[Exercise description]:
The copy you return must match the listing word for word and carry no pictures.

[Information supplied]:

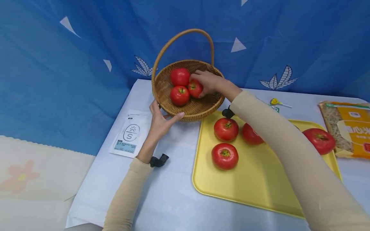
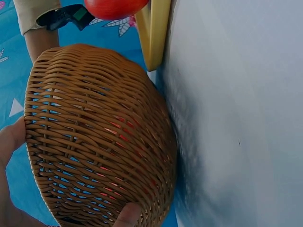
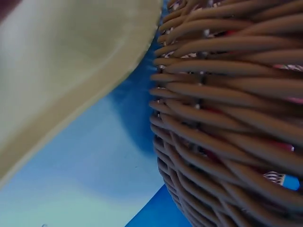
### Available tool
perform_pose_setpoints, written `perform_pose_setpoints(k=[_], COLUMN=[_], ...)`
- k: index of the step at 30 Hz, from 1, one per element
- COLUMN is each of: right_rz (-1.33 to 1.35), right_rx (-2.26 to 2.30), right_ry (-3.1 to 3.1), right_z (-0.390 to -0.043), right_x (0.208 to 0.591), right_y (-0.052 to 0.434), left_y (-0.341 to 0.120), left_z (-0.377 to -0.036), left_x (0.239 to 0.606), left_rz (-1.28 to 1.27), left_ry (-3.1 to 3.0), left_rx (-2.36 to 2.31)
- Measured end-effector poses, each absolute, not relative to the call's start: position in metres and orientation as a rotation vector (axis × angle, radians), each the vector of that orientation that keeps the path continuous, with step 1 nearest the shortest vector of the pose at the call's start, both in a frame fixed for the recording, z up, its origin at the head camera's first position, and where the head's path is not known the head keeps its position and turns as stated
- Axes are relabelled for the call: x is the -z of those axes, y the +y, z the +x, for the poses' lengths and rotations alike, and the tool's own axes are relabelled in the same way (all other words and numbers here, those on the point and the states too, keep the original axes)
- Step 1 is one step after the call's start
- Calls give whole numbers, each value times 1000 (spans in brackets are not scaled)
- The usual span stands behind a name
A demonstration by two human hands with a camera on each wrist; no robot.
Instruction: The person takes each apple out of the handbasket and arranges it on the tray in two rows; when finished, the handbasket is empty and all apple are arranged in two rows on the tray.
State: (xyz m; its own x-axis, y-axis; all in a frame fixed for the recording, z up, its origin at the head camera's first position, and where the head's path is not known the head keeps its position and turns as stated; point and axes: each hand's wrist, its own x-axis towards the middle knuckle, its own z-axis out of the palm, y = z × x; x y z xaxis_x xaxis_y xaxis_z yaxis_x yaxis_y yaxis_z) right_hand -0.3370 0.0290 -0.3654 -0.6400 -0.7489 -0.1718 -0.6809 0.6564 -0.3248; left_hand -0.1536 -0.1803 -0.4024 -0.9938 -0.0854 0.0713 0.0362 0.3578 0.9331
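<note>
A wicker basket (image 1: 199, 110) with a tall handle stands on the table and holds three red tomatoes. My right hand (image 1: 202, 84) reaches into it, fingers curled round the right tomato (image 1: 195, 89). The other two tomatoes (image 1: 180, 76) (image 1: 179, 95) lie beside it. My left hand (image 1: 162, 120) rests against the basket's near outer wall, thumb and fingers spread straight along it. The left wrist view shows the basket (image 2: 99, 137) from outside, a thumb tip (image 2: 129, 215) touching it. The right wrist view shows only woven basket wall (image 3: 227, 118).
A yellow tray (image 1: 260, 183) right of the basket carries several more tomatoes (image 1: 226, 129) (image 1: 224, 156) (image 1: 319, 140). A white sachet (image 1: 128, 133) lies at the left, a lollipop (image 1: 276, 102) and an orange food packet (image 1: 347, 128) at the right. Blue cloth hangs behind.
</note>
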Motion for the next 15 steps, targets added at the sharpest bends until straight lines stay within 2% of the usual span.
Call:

[The completed task]:
### Available tool
perform_pose_setpoints, written `perform_pose_setpoints(k=[_], COLUMN=[_], ...)`
- k: index of the step at 30 Hz, from 1, one per element
- COLUMN is each of: right_rz (-1.33 to 1.35), right_rx (-2.26 to 2.30), right_ry (-3.1 to 3.1), right_z (-0.390 to -0.043), right_x (0.208 to 0.591), right_y (-0.052 to 0.434), left_y (-0.341 to 0.120), left_z (-0.377 to -0.036), left_x (0.239 to 0.606), left_rz (-1.28 to 1.27), left_ry (-3.1 to 3.0), left_rx (-2.36 to 2.31)
- Measured end-effector poses, each absolute, not relative to the call's start: position in metres and orientation as a rotation vector (axis × angle, radians), each the vector of that orientation that keeps the path continuous, with step 1 nearest the shortest vector of the pose at the call's start, both in a frame fixed for the recording, z up, its origin at the head camera's first position, and where the head's path is not known the head keeps its position and turns as stated
- Axes are relabelled for the call: x is the -z of those axes, y the +y, z the +x, for the poses' lengths and rotations alike, and the tool's own axes are relabelled in the same way (all other words and numbers here, those on the point and the states too, keep the original axes)
- Step 1 is one step after the call's start
- Calls give whole numbers, each value times 1000 (spans in brackets are not scaled)
- The usual span stands behind a name
A demonstration by two human hands with a camera on each wrist; no robot.
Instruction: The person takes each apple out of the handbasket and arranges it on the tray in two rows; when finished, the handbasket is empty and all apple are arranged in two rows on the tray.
State: (xyz m; its own x-axis, y-axis; all in a frame fixed for the recording, z up, its origin at the head camera's first position, and where the head's path is not known the head keeps its position and turns as stated; point and axes: each hand's wrist, its own x-axis towards the middle knuckle, its own z-axis out of the palm, y = z × x; x y z xaxis_x xaxis_y xaxis_z yaxis_x yaxis_y yaxis_z) right_hand -0.3370 0.0290 -0.3654 -0.6400 -0.7489 -0.1718 -0.6809 0.6564 -0.3248; left_hand -0.1536 -0.1803 -0.4024 -0.9938 -0.0854 0.0713 0.0362 0.3578 0.9331
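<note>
A wicker basket (image 1: 199, 110) with a tall handle stands on the table and holds three red tomatoes. My right hand (image 1: 202, 84) reaches into it, fingers curled round the right tomato (image 1: 195, 89). The other two tomatoes (image 1: 180, 76) (image 1: 179, 95) lie beside it. My left hand (image 1: 162, 120) rests against the basket's near outer wall, thumb and fingers spread straight along it. The left wrist view shows the basket (image 2: 99, 137) from outside, a thumb tip (image 2: 129, 215) touching it. The right wrist view shows only woven basket wall (image 3: 227, 118).
A yellow tray (image 1: 260, 183) right of the basket carries several more tomatoes (image 1: 226, 129) (image 1: 224, 156) (image 1: 319, 140). A white sachet (image 1: 128, 133) lies at the left, a lollipop (image 1: 276, 102) and an orange food packet (image 1: 347, 128) at the right. Blue cloth hangs behind.
</note>
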Motion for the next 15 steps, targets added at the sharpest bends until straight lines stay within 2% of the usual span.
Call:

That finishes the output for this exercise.